À l’approche de la fête de la Tabaski, une vive inquiétude gagne la Côte d’Ivoire concernant un potentiel manque de bétail. La récente décision du Burkina Faso de suspendre ses exportations de moutons et autres animaux, pour une durée indéterminée, fait craindre un impact significatif sur l’approvisionnement national. À seulement une dizaine de jours de cette célébration religieuse majeure, les questions autour de la disponibilité des animaux sacrificiels et de l’évolution de leurs tarifs sont au centre des préoccupations.

Historiquement, la Côte d’Ivoire dépend massivement des importations pour répondre à la demande en bétail durant la Tabaski. Les projections indiquent un besoin d’environ 350 000 têtes de bétail, dont une proportion considérable de 75% est traditionnellement importée, principalement des nations voisines.

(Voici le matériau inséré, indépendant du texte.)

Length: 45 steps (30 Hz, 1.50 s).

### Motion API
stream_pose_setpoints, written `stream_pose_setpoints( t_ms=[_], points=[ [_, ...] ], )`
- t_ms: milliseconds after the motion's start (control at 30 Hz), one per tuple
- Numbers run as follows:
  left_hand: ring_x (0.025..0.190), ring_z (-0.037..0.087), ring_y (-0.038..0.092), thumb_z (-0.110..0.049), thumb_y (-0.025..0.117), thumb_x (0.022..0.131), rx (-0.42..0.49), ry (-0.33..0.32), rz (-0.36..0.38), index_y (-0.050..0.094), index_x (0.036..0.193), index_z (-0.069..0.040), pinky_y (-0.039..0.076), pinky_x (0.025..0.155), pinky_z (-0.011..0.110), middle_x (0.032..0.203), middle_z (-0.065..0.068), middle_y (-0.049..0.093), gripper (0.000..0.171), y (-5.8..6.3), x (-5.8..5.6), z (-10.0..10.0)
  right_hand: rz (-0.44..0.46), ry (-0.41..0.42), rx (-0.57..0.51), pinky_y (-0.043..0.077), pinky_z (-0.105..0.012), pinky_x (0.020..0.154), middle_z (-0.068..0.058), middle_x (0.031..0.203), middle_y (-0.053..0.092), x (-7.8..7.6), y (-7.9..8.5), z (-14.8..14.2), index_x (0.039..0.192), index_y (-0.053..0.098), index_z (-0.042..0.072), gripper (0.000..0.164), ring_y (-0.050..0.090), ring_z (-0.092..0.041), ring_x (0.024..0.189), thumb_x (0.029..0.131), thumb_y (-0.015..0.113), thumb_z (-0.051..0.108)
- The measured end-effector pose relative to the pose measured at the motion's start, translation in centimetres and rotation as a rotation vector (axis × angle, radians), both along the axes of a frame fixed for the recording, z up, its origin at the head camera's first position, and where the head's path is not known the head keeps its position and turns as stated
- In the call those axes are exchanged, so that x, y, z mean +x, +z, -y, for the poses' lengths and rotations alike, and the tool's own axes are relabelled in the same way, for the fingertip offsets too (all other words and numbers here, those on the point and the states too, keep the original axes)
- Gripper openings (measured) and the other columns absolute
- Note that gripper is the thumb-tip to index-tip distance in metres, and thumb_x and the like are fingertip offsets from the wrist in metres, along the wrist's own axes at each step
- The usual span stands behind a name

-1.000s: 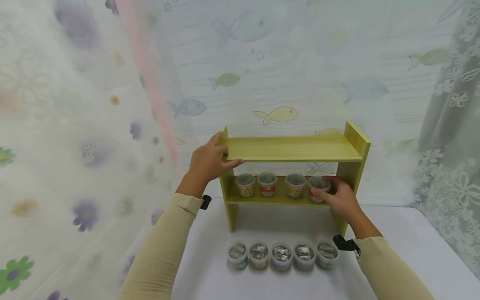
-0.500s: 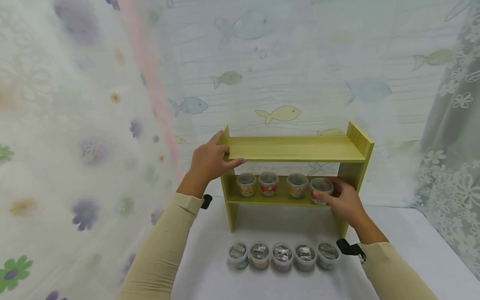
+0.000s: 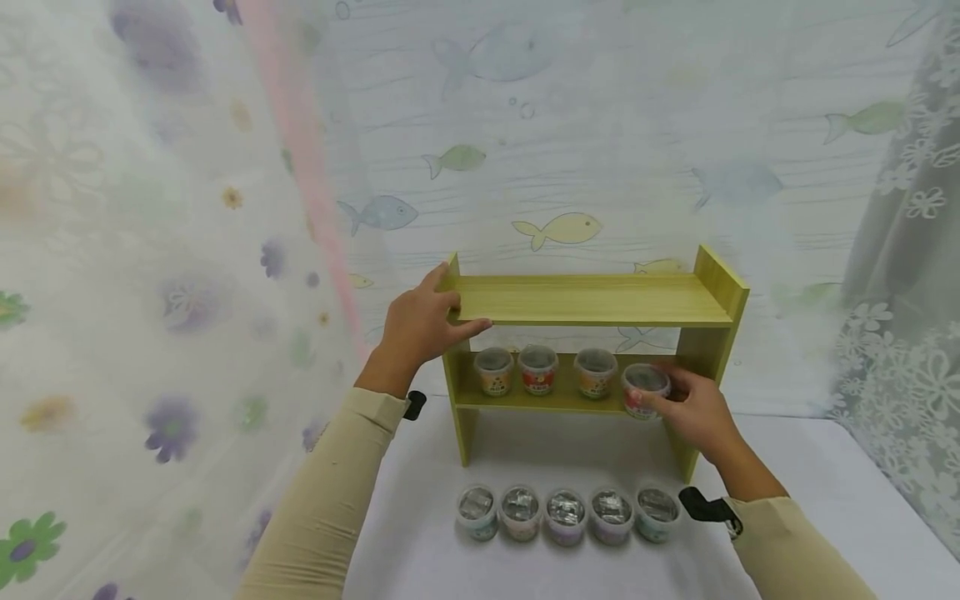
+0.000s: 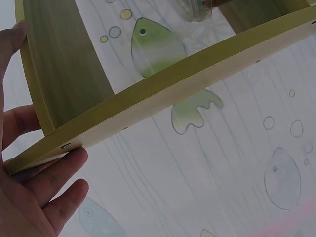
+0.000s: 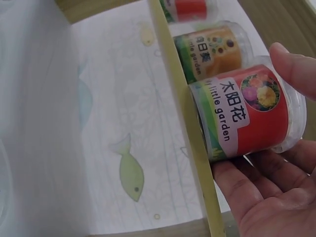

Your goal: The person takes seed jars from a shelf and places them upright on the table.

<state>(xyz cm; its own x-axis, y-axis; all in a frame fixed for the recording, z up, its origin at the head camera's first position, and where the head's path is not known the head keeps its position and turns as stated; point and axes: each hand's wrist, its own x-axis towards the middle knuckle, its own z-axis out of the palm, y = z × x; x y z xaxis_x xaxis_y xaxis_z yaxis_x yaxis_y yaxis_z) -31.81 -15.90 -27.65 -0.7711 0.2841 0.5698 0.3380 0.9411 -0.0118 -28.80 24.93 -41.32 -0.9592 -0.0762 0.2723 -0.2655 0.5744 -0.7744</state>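
Right hand grasps a red-labelled cup at the shelf's front edge

A yellow-green, wood-grained two-tier shelf [image 3: 577, 298] stands on a white cloth-covered table [image 3: 408, 533]. The person's left hand [image 3: 420, 325] grips the shelf's upper left corner: some fingers bend around the side panel, and the thumb reaches along the front of the top board. The right hand [image 3: 697, 408] has its thumb and fingers closed around a clear round plastic cup with a red, pink and green label [image 5: 242, 111], printed with flowers and the words "My little garden". That cup is at the right end of the shelf's lower board, at its front edge; whether its base touches the board cannot be told.

Three more cups stand upright on the shelf's lower board. From the left come a clear plastic cup with an orange label [image 3: 495, 381], a clear plastic cup with a red label [image 3: 538, 380] just beside it, and a second orange-labelled cup [image 3: 595, 383] nearest the grasped one.

In front of the shelf, five clear plastic cups with silvery contents [image 3: 565, 510] form a row on the table. Behind the shelf hangs a pale curtain printed with fish [image 3: 637, 150].
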Motion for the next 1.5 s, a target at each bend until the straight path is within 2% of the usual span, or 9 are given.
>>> stream_pose_setpoints(
  t_ms=[467, 667, 933, 1033, 1167, 1233, 1400, 1500],
  points=[
    [0.066, 0.024, 0.062, -0.079, 0.066, 0.082, 0.010, -0.005, -0.017, 0.074, 0.085, -0.018, 0.041, 0.049, 0.031, 0.160, 0.013, 0.046, 0.061, 0.0, 0.0, 0.0, 0.017, 0.021, -0.064, 0.052, -0.016, 0.080, -0.023, 0.139, 0.063, 0.9, 0.1, 0.0, 0.150, 0.052, 0.004, 0.076, 0.064, -0.041, 0.125, 0.093, 0.076, 0.048],
    [0.062, 0.023, 0.058, -0.079, 0.065, 0.083, 0.006, -0.002, -0.004, 0.074, 0.087, -0.019, 0.042, 0.050, 0.032, 0.161, 0.012, 0.045, 0.061, 0.1, 0.0, -0.1, 0.021, 0.026, -0.077, 0.052, -0.014, 0.079, -0.024, 0.138, 0.063, 1.5, 0.4, 0.0, 0.150, 0.051, 0.004, 0.076, 0.064, -0.039, 0.126, 0.093, 0.077, 0.047],
    [0.066, 0.024, 0.061, -0.080, 0.064, 0.084, -0.003, 0.020, 0.023, 0.075, 0.092, -0.018, 0.044, 0.052, 0.033, 0.163, 0.011, 0.043, 0.063, 0.4, 0.3, -0.2, 0.032, 0.053, -0.103, 0.053, -0.014, 0.080, -0.021, 0.137, 0.064, 2.5, 0.0, 0.4, 0.146, 0.054, 0.005, 0.071, 0.064, -0.037, 0.125, 0.091, 0.080, 0.043],
    [0.066, 0.024, 0.061, -0.080, 0.063, 0.084, -0.001, 0.023, 0.033, 0.075, 0.092, -0.019, 0.045, 0.052, 0.033, 0.164, 0.010, 0.042, 0.063, 0.3, 0.4, -0.2, 0.046, 0.069, -0.125, 0.054, -0.015, 0.081, -0.019, 0.138, 0.063, 3.0, -0.5, 0.9, 0.146, 0.053, 0.005, 0.072, 0.065, -0.031, 0.125, 0.090, 0.082, 0.040],
    [0.069, 0.024, 0.063, -0.080, 0.063, 0.085, 0.000, 0.017, 0.036, 0.076, 0.093, -0.019, 0.046, 0.053, 0.033, 0.164, 0.011, 0.041, 0.063, 0.1, 0.3, -0.2, 0.059, 0.096, -0.162, 0.056, -0.018, 0.082, -0.016, 0.137, 0.064, 3.9, -1.0, 1.6, 0.144, 0.055, 0.008, 0.070, 0.066, -0.012, 0.119, 0.088, 0.084, 0.037],
    [0.071, 0.024, 0.064, -0.080, 0.063, 0.085, 0.000, 0.014, 0.034, 0.076, 0.092, -0.018, 0.046, 0.053, 0.033, 0.164, 0.011, 0.042, 0.063, 0.1, 0.2, -0.2, 0.065, 0.110, -0.179, 0.056, -0.020, 0.083, -0.015, 0.136, 0.064, 4.2, -1.1, 2.1, 0.142, 0.056, 0.009, 0.068, 0.066, -0.009, 0.117, 0.087, 0.085, 0.037],
    [0.073, 0.025, 0.066, -0.080, 0.063, 0.084, -0.007, 0.025, 0.039, 0.077, 0.093, -0.018, 0.047, 0.054, 0.033, 0.163, 0.011, 0.042, 0.064, 0.2, 0.3, -0.2, 0.074, 0.132, -0.177, 0.058, -0.023, 0.082, -0.014, 0.132, 0.066, 4.9, -1.6, 3.6, 0.139, 0.058, 0.010, 0.068, 0.066, -0.028, 0.122, 0.085, 0.086, 0.040],
    [0.074, 0.026, 0.067, -0.080, 0.063, 0.084, -0.010, 0.032, 0.041, 0.077, 0.093, -0.018, 0.048, 0.054, 0.033, 0.163, 0.011, 0.042, 0.065, 0.3, 0.3, -0.2, 0.072, 0.147, -0.179, 0.058, -0.025, 0.081, -0.011, 0.128, 0.068, 5.4, -2.2, 4.8, 0.136, 0.059, 0.012, 0.067, 0.067, -0.030, 0.119, 0.083, 0.088, 0.041]
  ],
)
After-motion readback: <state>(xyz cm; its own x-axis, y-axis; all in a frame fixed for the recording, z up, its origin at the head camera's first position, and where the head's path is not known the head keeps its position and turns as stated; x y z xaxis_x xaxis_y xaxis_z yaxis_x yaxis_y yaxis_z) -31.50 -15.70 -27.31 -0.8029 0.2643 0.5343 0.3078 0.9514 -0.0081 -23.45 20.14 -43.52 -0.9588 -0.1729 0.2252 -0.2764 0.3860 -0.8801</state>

Le Burkina Faso étant un fournisseur essentiel, cette interruption soudaine de ses livraisons représente un défi majeur pour le marché ivoirien.

Cette situation soulève plusieurs interrogations cruciales : une réelle pénurie de moutons est-elle désormais inévitable sur le territoire ivoirien ? Quelles stratégies le gouvernement de la Côte d’Ivoire met-il en œuvre pour trouver des solutions alternatives et ainsi éviter une véritable crise du bétail à l’approche de l’Aïd al-Adha ? Et surtout, les ménages doivent-ils se préparer à une augmentation notable des prix du bétail, rendant l’acquisition d’un mouton pour la Tabaski plus onéreuse ? Les autorités s’efforcent activement de sécuriser l’approvisionnement et de maîtriser les coûts, mais la tâche s’annonce complexe dans ce court laps de temps.